Rowan Petty is a conman down on his luck. He's flat broke, living out of cheap hotels, and wondering how it all went wrong. His car quits on him in Reno, and he takes a job there on the bottom rung of a lousy phone scam. When he's not swindling lonely widows, he tries to turn nickels into dimes at the poker table.
One snowy night, he crosses paths with a sweet-talking hooker who's tired of the streets, and sparks fly. When an old friend of his turns up spreading a rumor about two million dollars in army money smuggled out of Afghanistan and stashed in an apartment in Los Angeles, it seems like a chance at the score of a lifetime. So Petty and the hooker head south, and straight into trouble.

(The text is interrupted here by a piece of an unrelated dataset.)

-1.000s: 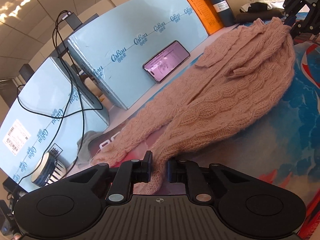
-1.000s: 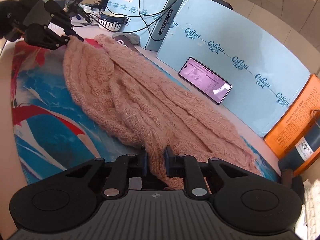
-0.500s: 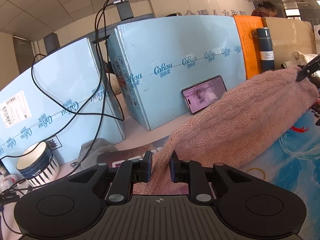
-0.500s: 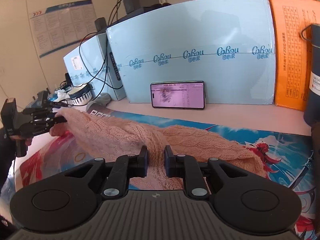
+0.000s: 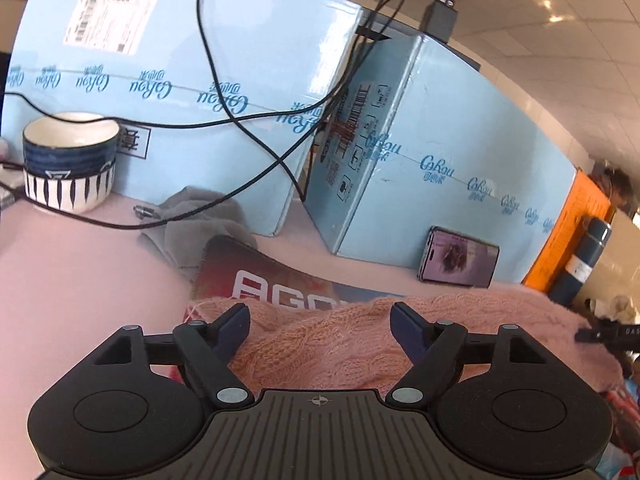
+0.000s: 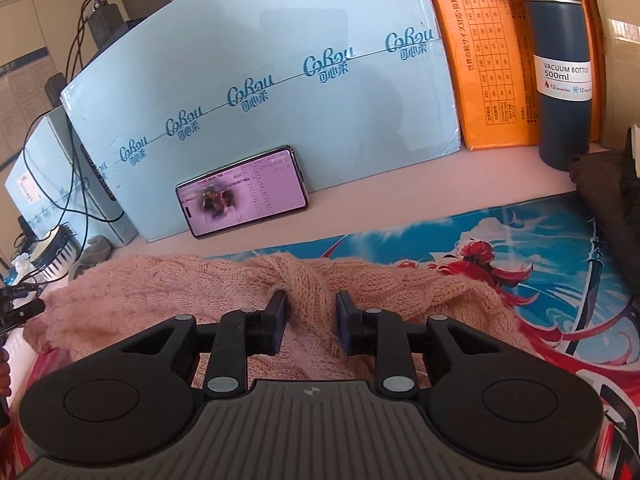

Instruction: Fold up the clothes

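The pink cable-knit sweater point(image 5: 360, 344) lies bunched across the printed blue and red desk mat point(image 6: 520, 240) on the table point(image 5: 72, 272), near the front edge. The left gripper point(image 5: 320, 320) has its jaws spread wide and opening, the knit lying between them with neither pad pressing on it. The right gripper point(image 6: 310, 312) has its jaws opening too, narrowly parted; a ridge of the sweater point(image 6: 308, 292) rises between them, against the left pad and clear of the right. Farther back, a lit smartphone point(image 6: 242, 192) leans against a pale blue cardboard box point(image 6: 260, 80). A dark blue vacuum bottle point(image 6: 560, 64) stands far right.
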Action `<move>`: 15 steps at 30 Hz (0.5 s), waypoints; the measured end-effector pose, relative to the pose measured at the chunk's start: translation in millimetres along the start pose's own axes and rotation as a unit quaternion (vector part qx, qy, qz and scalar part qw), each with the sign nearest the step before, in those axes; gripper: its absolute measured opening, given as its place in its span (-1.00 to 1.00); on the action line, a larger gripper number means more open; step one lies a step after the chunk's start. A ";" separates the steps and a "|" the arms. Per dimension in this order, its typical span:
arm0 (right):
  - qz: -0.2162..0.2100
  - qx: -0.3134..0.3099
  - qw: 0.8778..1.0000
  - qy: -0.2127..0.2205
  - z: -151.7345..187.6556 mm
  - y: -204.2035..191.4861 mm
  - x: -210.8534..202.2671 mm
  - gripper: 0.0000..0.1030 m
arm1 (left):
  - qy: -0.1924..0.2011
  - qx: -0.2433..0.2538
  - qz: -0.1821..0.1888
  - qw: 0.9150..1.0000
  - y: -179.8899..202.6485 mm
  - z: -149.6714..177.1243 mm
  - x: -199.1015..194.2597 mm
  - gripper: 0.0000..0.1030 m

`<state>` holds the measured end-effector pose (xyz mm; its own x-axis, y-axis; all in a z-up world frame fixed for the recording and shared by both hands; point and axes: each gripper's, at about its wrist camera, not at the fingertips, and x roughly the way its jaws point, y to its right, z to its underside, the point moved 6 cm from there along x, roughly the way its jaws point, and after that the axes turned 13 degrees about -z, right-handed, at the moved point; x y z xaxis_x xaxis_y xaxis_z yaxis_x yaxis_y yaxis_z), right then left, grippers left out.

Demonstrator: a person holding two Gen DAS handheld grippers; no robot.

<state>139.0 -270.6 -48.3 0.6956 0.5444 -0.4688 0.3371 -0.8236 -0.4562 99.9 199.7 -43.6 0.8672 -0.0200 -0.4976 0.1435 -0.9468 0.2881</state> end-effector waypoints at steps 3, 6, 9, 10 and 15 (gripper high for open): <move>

A wounded vet, a washed-up actor, and Petty's estranged daughter are all players in the dangerous game they find themselves caught up in. For the winner: a fortune. For the loser: a bullet to the head. Propulsive, suspenseful, and written with a searing lyricism, The Smack shows once again that "Lange is a writer firing on all cylinders who belongs in the top tier of novelists working today" ( Omaha World-Herald).

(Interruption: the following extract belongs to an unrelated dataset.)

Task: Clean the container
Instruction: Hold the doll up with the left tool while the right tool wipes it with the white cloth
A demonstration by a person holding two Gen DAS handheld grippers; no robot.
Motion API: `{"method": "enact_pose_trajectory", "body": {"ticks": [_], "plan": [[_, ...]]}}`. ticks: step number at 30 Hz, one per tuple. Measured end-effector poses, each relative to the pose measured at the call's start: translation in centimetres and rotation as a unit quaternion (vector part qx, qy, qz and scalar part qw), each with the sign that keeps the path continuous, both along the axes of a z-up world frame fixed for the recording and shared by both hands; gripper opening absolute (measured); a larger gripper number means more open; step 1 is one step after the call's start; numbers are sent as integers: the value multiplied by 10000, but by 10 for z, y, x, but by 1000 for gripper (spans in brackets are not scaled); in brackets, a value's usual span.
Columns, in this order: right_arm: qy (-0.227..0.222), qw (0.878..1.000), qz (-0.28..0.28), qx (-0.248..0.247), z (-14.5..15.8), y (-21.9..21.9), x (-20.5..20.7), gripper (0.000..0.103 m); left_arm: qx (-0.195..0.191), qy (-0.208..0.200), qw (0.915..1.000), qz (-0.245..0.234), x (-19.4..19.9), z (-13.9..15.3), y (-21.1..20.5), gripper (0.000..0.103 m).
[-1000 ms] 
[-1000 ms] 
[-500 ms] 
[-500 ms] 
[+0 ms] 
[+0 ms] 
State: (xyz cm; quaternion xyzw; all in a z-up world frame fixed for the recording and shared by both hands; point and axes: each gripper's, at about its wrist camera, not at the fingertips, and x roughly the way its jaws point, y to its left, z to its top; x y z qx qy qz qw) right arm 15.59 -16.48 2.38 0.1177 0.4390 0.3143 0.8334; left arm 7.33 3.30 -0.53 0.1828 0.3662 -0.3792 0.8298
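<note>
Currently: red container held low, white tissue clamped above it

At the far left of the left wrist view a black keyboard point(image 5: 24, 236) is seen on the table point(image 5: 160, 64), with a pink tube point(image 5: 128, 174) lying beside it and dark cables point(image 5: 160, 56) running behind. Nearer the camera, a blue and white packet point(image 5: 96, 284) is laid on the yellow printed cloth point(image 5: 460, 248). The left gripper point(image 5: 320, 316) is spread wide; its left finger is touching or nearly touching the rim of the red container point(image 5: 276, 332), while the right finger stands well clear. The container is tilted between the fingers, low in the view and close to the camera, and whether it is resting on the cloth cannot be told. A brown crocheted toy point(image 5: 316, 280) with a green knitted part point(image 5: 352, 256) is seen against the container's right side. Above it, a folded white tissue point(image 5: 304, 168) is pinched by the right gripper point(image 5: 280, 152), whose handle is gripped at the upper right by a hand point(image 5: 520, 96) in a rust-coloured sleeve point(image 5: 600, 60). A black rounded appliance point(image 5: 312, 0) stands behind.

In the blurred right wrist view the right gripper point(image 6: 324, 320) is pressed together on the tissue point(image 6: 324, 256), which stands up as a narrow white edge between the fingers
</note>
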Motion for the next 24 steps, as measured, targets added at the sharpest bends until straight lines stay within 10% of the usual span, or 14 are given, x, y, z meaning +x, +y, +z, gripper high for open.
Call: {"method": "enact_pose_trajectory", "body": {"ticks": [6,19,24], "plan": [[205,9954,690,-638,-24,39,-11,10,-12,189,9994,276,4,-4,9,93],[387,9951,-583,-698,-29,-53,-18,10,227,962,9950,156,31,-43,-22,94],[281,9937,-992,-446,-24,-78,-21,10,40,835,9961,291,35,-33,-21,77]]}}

Career con artist Rowan Petty has run out of luck in this gritty, poignant crime novel from Hammett Prize winner Lange (Angel Baby). Living out of a hotel in Reno, Nev., Petty is down to his last five grand and trying to stay afloat working various phone scams for chump change. When an older criminal colleague approaches Petty with a story he heard in prison about $2 million in stolen army money smuggled out of Afghanistan into L.A., Petty is just desperate enough to take the bait. Accompanied by a down-on-her-luck prostitute who calls herself Tinafey, Petty heads to California. Things get complicated and violent quickly, as Petty discovers that he isn't the only one looking for the stolen cash. Meanwhile, he makes contact with his estranged daughter, whose life has taken a difficult turn. Lange is a master at writing about characters on the margins of society and humanizing outcasts and misfits, and he manages to capture the surreal culture of Los Angeles in all its contradictory glory.